Cullum Almost Met an Early End
While appearing on Maurice Benard’s (Sonny) State of Mind, Hawkes looked back at the audition process that eventually brought him to GH. After being called in several times by casting director Mark Teschner over the previous year, he finally auditioned for the role that became Ross Cullum. Hawkes said he entered the producer session feeling unusually calm because he was ready for it.
“I did exactly what I wanted to do,” Hawkes said of his audition. “Whether I get this job or not is completely secondary.” That confidence paid off. Not long after leaving the room, he received the call that he had booked the role.
The real nerves arrived once filming started. Hawkes revealed he was handed roughly 65 pages of dialogue during his first week and worried he wasn’t keeping up with the pace of daytime television.

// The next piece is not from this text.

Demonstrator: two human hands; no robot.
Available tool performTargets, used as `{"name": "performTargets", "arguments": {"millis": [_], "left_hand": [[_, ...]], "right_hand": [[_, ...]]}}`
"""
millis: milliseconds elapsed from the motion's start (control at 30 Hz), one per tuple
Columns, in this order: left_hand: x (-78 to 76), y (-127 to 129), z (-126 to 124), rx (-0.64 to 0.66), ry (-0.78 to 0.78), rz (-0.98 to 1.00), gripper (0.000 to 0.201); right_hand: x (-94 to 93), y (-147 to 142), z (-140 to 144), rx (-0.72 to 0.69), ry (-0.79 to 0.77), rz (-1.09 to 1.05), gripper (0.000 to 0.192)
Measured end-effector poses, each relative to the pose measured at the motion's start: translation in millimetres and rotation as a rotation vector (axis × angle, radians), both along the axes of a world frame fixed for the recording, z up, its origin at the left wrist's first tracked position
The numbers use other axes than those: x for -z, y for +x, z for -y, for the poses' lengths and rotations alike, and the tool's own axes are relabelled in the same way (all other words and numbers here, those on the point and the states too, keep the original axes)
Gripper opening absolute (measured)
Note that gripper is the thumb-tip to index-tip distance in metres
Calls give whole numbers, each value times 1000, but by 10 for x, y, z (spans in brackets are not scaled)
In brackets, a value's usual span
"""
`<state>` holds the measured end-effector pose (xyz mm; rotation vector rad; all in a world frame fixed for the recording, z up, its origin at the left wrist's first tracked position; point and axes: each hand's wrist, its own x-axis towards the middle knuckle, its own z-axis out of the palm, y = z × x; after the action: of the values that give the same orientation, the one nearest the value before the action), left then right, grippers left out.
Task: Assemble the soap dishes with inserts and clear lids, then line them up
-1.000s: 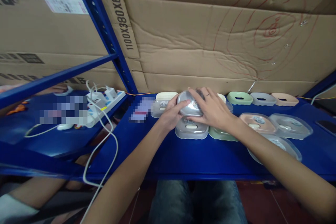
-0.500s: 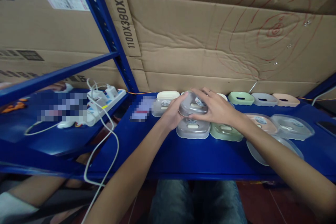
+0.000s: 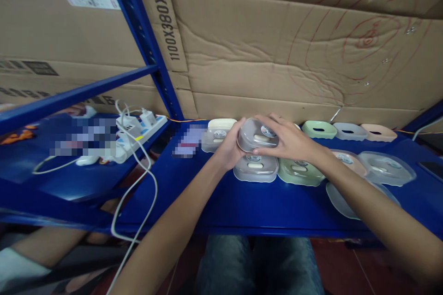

Then he dropped the bombshell that fans probably never saw coming. “I was supposed to be on for like two months,” he said. “I was supposed to die when I was shot by Rocco [Finn Carr] on the pier.” Instead, Cullum survived both the shooting and the original storyline plans.
From Terrified Newcomer to Part of the Family
You’d never know it from watching Cullum smirk his way through Port Charles, but Hawkes said he spent those early weeks terrified. The challenge wasn’t just memorizing an avalanche of material. It was doing it while playing a guy who treats uncertainty the way most people treat expired milk.
Watching himself onscreen didn’t help. Hawkes recalled seeing his first episodes and thinking, “I want to die. This is… I’m the worst actor on the face of the earth.” He became so convinced he wasn’t succeeding that he repeatedly warned his wife that producers might fire him at any moment.
As it turns out, GH had other plans. The call never came, the role kept expanding, and Hawkes found himself embraced by a cast and crew he now describes as family. Somewhere between the panic and the payoff, Cullum stopped being a short-term assignment and became a permanent headache for Port Charles.